国民は忘れずにいたい 240208

 「記憶はない」と繰り返してきた文科相盛山正仁氏に『天声人語(240208)』は思う▼シャーロック・ホームズは物忘れの天才。いわく人間とは「小さな屋根裏部屋」▼「だから、無用の知識はどんどん忘れて、有用な知識の邪魔にならないようにする」▼ひょっとすると、この人もホームズに倣ったのだろうか。盛山文科相「政策協定」に署名までしながら、「よく覚えていない」と▼人間のいあらゆる思考は、記憶から始まる。都合の悪い過去の出来事をすべて忘れたとするような政治では、対話や議論は成り立たない。忘却の政治の先には、亡国の道がありはしないか▼茶番劇を、しっかりと記憶に刻む。それは「有用な知識」になるに違いない。

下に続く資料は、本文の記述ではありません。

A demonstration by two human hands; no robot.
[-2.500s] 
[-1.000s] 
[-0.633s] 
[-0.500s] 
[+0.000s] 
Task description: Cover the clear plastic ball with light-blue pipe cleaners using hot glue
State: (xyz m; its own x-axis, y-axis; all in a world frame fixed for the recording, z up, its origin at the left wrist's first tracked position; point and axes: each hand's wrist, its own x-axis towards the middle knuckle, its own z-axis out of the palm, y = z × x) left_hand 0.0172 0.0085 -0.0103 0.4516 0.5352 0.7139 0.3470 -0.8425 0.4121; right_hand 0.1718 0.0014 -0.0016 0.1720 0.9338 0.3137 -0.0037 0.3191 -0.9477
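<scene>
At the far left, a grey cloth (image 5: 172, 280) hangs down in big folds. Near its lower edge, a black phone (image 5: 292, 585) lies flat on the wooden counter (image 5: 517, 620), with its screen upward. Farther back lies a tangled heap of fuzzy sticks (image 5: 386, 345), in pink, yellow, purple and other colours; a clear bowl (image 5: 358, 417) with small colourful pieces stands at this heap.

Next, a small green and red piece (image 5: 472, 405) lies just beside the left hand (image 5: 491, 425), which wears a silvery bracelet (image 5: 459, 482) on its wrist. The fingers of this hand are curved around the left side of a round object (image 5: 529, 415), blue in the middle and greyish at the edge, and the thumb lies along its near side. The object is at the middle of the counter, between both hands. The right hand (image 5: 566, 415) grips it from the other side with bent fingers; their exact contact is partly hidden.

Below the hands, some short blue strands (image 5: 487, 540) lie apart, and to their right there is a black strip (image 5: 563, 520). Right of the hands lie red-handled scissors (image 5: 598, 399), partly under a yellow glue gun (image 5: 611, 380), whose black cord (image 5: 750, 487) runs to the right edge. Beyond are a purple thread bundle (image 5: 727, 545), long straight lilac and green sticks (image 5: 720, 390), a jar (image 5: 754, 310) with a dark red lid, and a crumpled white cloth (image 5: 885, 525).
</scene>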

 (私の)ガラクタだらけの頭の中では、なぜ、岸田首相がまだ盛山氏を文科相にしているのか、理解できない。大事な選挙の支援を受けるために政策協定を結んだことを忘れるようなお人を大事にいしておくのか。何を守ろとしているのか。大体、政策協定を結んでいる組織を判定できたのか。わが身を守るために仲間を守り、組織を守る。彼は国民を忘れられているのではないか。
*画像は24年2月8日の朝日新聞および日本経済新聞より。